*** Data provided ***
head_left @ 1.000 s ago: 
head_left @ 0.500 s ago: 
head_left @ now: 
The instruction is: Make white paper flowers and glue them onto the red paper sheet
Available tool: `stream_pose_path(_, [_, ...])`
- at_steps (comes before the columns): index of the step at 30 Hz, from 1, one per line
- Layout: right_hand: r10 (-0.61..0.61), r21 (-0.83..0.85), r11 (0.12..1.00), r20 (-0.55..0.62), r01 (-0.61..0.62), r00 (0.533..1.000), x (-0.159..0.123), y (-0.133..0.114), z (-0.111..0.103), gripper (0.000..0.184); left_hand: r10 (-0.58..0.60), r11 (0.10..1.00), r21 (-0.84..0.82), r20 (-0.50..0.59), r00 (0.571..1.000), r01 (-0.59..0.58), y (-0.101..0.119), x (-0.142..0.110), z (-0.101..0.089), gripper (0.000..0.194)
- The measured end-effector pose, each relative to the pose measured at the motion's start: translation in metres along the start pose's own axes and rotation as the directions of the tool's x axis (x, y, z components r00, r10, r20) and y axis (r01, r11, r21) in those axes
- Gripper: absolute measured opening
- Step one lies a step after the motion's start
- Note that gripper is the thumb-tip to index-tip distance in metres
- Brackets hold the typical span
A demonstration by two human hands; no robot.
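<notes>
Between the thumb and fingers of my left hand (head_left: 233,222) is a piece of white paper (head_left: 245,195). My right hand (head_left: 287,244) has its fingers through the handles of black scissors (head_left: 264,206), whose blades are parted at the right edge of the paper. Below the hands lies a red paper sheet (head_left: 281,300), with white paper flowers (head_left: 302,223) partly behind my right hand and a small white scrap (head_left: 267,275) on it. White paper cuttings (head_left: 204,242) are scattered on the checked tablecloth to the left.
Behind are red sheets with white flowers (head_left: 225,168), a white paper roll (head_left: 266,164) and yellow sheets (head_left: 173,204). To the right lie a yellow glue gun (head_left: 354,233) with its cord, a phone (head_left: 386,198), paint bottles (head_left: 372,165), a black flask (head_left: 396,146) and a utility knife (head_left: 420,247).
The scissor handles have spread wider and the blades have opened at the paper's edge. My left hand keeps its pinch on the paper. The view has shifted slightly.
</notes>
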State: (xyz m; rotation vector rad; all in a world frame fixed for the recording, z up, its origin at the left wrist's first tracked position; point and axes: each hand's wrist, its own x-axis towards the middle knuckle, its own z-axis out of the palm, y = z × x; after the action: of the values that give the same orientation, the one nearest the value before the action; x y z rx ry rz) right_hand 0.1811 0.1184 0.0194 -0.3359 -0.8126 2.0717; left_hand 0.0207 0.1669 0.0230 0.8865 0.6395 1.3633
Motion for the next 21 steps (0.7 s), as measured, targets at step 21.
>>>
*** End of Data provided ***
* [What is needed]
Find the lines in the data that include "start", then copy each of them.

* [Written response]
- The measured end-effector pose, each relative to the pose measured at the motion's start: translation in metres along the start pose's own axes and rotation as the directions of the tool's x axis (x, y, z components r00, r10, r20) and y axis (r01, r11, r21) in those axes
- Step one lies a step after the motion's start

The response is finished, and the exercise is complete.